Provided data>
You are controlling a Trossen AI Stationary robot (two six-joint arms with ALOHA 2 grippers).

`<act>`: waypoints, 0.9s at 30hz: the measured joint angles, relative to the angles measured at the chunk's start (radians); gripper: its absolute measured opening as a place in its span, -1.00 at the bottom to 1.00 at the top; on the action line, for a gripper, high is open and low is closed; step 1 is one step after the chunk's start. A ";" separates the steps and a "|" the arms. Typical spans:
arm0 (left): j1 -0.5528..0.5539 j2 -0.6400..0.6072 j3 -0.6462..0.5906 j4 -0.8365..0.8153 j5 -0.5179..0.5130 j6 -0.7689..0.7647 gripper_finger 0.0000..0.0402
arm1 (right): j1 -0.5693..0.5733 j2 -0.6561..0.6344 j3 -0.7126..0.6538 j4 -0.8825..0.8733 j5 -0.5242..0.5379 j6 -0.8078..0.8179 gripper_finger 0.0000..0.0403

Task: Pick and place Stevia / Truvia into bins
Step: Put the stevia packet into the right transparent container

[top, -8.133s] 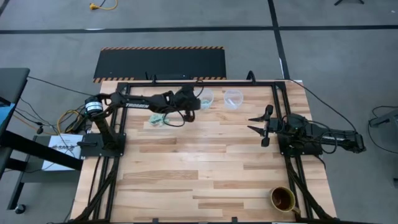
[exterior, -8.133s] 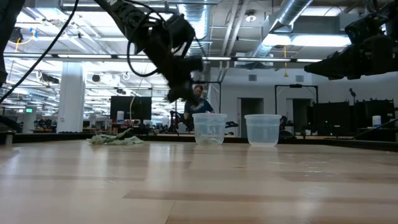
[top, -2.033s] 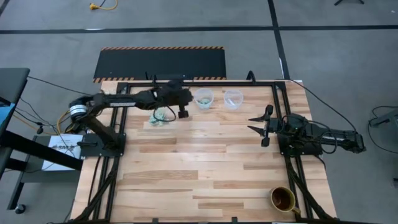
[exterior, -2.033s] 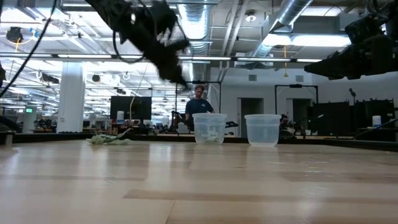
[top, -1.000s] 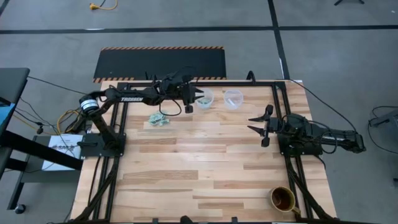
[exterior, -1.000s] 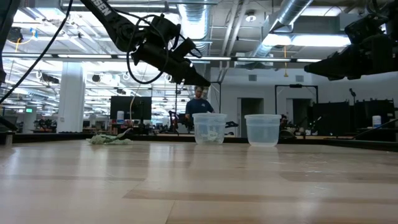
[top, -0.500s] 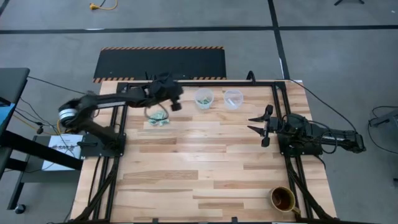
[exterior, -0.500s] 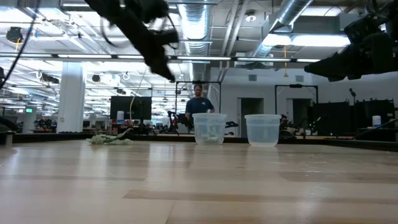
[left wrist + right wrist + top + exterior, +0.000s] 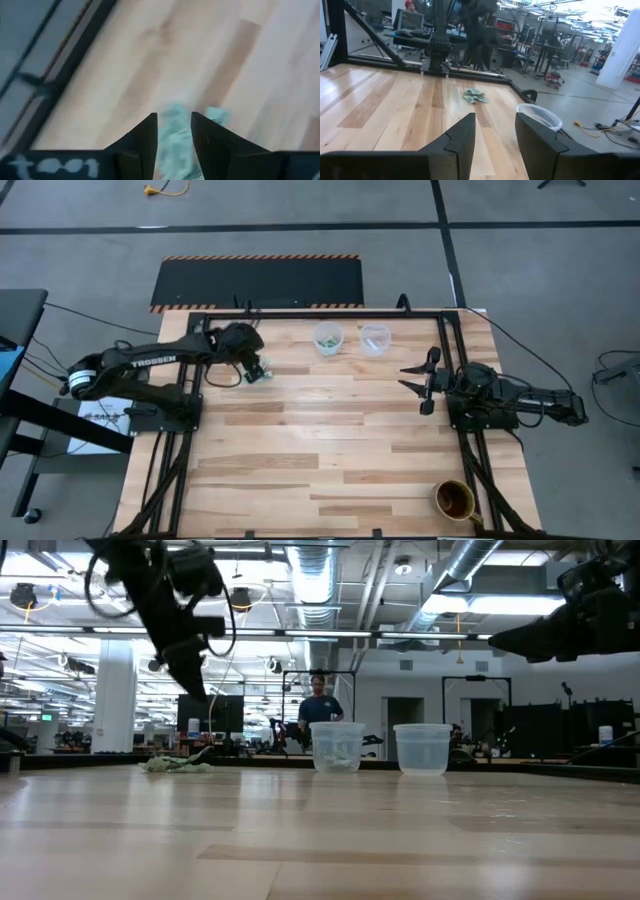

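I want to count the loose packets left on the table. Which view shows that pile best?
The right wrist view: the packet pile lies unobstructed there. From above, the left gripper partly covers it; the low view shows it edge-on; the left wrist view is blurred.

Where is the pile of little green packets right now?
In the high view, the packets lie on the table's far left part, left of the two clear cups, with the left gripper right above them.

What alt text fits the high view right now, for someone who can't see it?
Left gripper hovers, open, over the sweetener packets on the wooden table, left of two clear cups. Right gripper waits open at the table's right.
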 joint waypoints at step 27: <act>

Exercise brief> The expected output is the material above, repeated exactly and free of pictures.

Answer area>
You are controlling a Trossen AI Stationary robot (two six-joint arms with ALOHA 2 grippers).

`<act>`: waypoints, 0.9s at 30hz: the measured joint angles, relative to the angles measured at the chunk's start (radians); gripper: its absolute measured opening as a place in its span, -1.00 at the bottom to 1.00 at the top; on the action line, for a gripper, high is open and low is closed; step 1 is one step after the chunk's start. A ";" separates the steps and a "|" the arms. Typical spans:
arm0 (left): j1 -0.5528..0.5539 j2 -0.6400..0.6072 j3 -0.6462..0.5906 j4 -0.8365..0.8153 j5 -0.5179..0.5130 j6 -0.7689..0.7647 gripper_finger 0.0000..0.0402
arm1 (right): j1 -0.5693..0.5733 j2 -0.6561..0.6344 j3 -0.7126..0.6538 j4 -0.8825..0.8733 j5 -0.5242..0.5379 j6 -0.8078..0.8179 gripper_finger 0.0000..0.0403

Task: Pick and place Stevia / Truvia into bins
Step: Put the stevia packet into the right transparent container

[top, -8.133s] 
[exterior, -8.133s] 
[top, -2.033s] 
[exterior, -2.033s] 
[top, -1.000s] 
[exterior, -1.000s] 
[top, -0.500s] 
[exterior, -0.500s] 
[left wrist + right wrist + top + exterior, +0.000s] 

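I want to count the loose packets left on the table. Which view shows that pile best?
The right wrist view: the packet pile lies unobstructed there. From above, the left gripper partly covers it; the low view shows it edge-on; the left wrist view is blurred.

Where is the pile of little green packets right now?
In the high view, the packets lie on the table's far left part, left of the two clear cups, with the left gripper right above them.

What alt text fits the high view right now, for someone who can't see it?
Left gripper hovers, open, over the sweetener packets on the wooden table, left of two clear cups. Right gripper waits open at the table's right.
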 joint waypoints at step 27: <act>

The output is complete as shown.